▶ [How to complete this task]
From the entries that follow, extract each line holding the string "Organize".

(Beginning of Data records)

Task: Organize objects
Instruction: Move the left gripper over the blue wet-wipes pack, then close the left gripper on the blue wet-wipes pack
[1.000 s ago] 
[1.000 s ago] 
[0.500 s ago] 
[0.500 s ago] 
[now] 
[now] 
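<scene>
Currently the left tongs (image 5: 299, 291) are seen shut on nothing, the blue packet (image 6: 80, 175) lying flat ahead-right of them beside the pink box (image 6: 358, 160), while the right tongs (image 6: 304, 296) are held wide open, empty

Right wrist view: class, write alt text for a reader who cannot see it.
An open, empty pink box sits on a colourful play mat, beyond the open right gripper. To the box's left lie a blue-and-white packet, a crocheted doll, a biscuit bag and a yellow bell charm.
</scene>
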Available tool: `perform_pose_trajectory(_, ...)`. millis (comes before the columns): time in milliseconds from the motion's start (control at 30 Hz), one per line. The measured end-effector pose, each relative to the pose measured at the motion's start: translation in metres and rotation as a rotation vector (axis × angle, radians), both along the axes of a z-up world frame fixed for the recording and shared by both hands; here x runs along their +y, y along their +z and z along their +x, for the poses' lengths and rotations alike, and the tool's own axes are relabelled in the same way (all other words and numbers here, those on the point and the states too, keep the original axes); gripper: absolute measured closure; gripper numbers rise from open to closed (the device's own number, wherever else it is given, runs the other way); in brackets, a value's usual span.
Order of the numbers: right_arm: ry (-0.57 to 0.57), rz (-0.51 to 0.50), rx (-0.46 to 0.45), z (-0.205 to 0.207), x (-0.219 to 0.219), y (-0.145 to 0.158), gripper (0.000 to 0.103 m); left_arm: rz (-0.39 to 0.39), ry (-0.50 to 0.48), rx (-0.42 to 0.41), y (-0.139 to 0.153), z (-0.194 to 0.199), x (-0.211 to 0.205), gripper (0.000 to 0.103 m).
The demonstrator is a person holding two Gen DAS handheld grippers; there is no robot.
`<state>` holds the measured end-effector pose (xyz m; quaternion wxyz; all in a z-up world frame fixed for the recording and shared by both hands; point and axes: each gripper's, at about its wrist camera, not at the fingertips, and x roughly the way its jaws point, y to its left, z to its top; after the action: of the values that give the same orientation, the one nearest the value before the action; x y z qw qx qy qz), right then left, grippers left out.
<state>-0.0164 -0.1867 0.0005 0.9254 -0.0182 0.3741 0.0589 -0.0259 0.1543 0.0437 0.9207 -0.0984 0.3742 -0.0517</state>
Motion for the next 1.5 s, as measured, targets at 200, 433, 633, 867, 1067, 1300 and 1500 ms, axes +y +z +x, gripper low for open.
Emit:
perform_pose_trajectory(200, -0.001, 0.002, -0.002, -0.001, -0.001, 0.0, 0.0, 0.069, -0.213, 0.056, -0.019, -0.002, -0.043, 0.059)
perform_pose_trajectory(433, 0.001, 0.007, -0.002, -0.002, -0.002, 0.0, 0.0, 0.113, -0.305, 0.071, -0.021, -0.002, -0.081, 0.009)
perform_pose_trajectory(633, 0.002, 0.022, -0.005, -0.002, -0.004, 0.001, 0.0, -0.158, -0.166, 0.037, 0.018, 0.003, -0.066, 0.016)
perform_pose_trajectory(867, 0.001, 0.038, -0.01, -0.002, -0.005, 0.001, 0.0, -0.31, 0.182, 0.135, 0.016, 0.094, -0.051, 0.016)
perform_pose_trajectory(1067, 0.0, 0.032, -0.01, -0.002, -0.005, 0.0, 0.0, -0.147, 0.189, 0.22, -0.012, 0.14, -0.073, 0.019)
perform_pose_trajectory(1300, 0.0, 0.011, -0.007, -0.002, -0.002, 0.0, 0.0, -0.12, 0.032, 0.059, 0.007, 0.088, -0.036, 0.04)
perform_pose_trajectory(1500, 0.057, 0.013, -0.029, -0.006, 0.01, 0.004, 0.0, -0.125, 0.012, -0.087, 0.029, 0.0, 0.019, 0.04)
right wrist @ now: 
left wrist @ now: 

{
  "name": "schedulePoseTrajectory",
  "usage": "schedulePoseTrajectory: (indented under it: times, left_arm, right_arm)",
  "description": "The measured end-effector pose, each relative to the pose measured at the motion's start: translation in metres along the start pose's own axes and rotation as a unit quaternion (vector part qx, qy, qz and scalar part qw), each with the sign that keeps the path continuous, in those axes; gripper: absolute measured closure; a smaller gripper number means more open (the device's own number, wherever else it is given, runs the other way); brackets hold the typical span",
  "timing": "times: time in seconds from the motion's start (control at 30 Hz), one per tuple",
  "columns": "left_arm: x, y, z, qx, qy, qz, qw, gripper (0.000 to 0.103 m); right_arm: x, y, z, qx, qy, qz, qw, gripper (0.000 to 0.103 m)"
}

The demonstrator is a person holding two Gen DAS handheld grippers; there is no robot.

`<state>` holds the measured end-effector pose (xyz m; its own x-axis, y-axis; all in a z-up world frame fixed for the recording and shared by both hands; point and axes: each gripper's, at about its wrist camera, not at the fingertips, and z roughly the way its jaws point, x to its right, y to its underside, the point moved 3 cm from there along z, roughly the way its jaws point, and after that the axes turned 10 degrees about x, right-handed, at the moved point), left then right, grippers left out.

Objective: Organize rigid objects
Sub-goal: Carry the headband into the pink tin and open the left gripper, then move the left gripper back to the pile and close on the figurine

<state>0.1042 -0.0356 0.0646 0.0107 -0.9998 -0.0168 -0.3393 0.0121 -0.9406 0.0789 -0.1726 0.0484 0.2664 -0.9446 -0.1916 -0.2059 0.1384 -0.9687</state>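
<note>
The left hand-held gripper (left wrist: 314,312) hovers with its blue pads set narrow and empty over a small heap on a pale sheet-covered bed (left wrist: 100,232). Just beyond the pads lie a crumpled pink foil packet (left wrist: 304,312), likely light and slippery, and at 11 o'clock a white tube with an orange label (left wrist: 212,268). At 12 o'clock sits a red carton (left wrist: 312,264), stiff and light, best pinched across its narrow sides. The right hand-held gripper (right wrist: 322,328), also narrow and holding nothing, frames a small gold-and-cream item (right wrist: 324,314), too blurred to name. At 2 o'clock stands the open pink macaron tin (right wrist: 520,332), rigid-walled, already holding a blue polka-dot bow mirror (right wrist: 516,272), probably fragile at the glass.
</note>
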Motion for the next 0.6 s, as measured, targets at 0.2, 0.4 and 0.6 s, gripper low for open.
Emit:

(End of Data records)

▶ [Output for this task]
Task: Organize objects
Objective: Organize rigid objects

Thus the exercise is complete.